Con Autobahn in cuffia ho constatato che il libro-svago questa volta e' piu' che efficace, si ride un sacco. Io ero un Robot e' a forma di diario in cui sono mischiati i giorni presenti e questi ultimi sono decisamente entusiasmanti. Wolfgang scrive, giustamente, come chi non ha fatto altro che premere pulsanti tutta la vita. Abbondano i "Che bello!" e i "Come ero eccitato!" tanto che spesso e volentieri ci si dimentica che a scrivere sia un ultracinquantenne di Francoforte. Questo, assieme alle descrizioni dei cappotti e le scarpe di Ralf, del garage-prove con le crepe e dei marchingegni infernali autoassemblati al fine di produrre rumore, rende tutto particolarmente divertente tanto da far dimenticare la triste disputa.

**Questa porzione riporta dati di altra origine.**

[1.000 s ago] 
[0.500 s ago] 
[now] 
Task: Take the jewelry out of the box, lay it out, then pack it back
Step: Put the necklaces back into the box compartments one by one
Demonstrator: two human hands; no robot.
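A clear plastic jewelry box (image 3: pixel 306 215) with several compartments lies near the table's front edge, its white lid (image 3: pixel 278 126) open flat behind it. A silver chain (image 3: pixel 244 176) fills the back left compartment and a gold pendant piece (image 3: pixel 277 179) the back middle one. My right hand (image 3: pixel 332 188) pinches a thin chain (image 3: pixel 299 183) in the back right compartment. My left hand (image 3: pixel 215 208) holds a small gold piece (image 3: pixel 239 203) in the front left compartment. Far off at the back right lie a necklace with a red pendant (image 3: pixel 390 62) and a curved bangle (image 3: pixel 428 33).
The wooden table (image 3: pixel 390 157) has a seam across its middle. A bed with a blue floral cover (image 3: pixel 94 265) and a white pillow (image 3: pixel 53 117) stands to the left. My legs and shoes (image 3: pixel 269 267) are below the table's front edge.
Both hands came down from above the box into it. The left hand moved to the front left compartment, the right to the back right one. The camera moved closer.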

La divisione a meta' della band, pero', e' tenuta chiara fin dall'inizio; Wolfie sembra ancora piuttosto arrabbiato per quando le edizioni musicali hanno portato Ralf e Florian in gioielleria ("mi sentii molto ferito dal fatto che si separassero dagli altri e ci mostrassero i loro regali preziosi in quel modo..") e per il fatto che lui e Karl siano stati "assunti" prima di Autobahn, solo per "riempire il palco". Da leggere sotto l'ombrellone, direi, o prima di addormentarsi che la quantita' esorbitante di aneddoti sull'anello mancante fra uomo e macchina libera dolcemente il sistema nervoso.

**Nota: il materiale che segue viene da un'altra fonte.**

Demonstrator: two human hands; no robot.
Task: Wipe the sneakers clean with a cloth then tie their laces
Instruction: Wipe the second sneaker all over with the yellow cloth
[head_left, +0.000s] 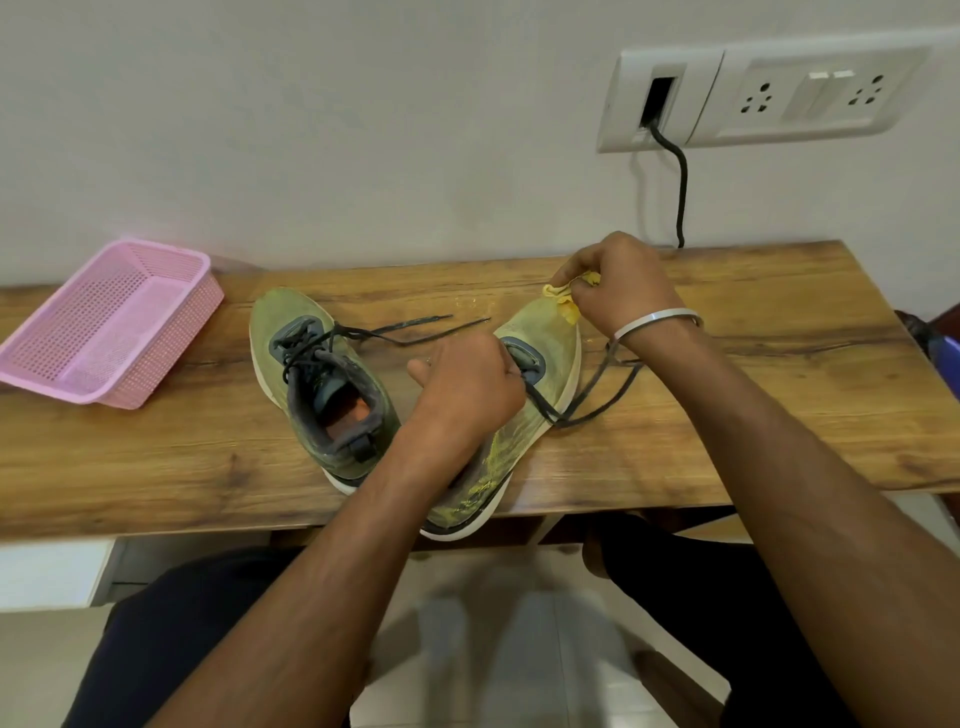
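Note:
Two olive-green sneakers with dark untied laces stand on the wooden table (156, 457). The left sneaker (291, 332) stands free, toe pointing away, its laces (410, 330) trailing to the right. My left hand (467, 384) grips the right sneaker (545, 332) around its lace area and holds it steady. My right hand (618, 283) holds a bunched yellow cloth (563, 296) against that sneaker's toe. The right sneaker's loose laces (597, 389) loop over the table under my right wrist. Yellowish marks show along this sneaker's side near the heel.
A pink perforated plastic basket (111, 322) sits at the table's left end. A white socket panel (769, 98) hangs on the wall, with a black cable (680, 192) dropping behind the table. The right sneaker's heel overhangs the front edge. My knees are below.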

I miei amici sostenevano che la "la cosa migliore sarebbe la sparizione mitica del gruppo". Martin sognava un nostro volo su Marte con il primo space shuttle, come in effetti la Nasa ci aveva gia' invitato a fare, per tenere il primo concerto interplanetario. "Durante il viaggio nello spazio la sonda potrebbe incrociare il fascio di particelle di un'aurora boreale, interrompendo i collegamenti con l'astronave. I Kraftwerk atterreranno sul pianeta rosso o saranno risucchiati in un buco nero, con il loro nuovo sound della sfinge velata della gelida aurora boreale, un suono mai sentito prima d'ora"...D'altro canto, gli intellettuali di Colonia Ralph e Robert pensavano che un giorno Ralf e Florian avrebbero capito di aver logorato troppi musicisti. (...) Florian avrebbe viaggiato sotto le nuove spoglie di un predicatore tecnologico, mentre Ralf avrebbe continuato a sognare una fusione tra uomo e macchina, attraverso la Terra sopra una moto da corsa per essere il primo a scalare l'Everest con questo mezzo di trasporto. Ammettendo alla fine che non sarebbe mai diventato un unicum con la macchina, si sarebbe ritirato in un monastero tibetano. Intanto il "Quinto sistema" dei Kraftwerk, il "Kling Klang Reaktor", avrebbe iniziato a vivere di vita propria in preda alle passioni, fino a innescare una fusione e diventare un enorme ammasso incandescente per la cocente disperazione causata dalla propria incapacita' a liverarsi dei suoni. I robot si sarebbero affrancati lasciando perdere le futili schermaglie amorose. Per la rabbia di essere privi di organi sessuali, avrebbero spento il Kling Klang Reaktor, pero' troppo in in fretta e per giunta impacciati dal braccio meccanico e dalle protesi degli arti inferiori, premendo cosi' il pulsante sbagliato e autodistruggendosi tragicamente. Secondo Ralph e Robert, l'ammasso di apparecchi elettronici liquefatti era destinato a troneggiare come opera d'arte nel Ludwig Museum di Colonia come memento per chi e' arrivato troppo tardi...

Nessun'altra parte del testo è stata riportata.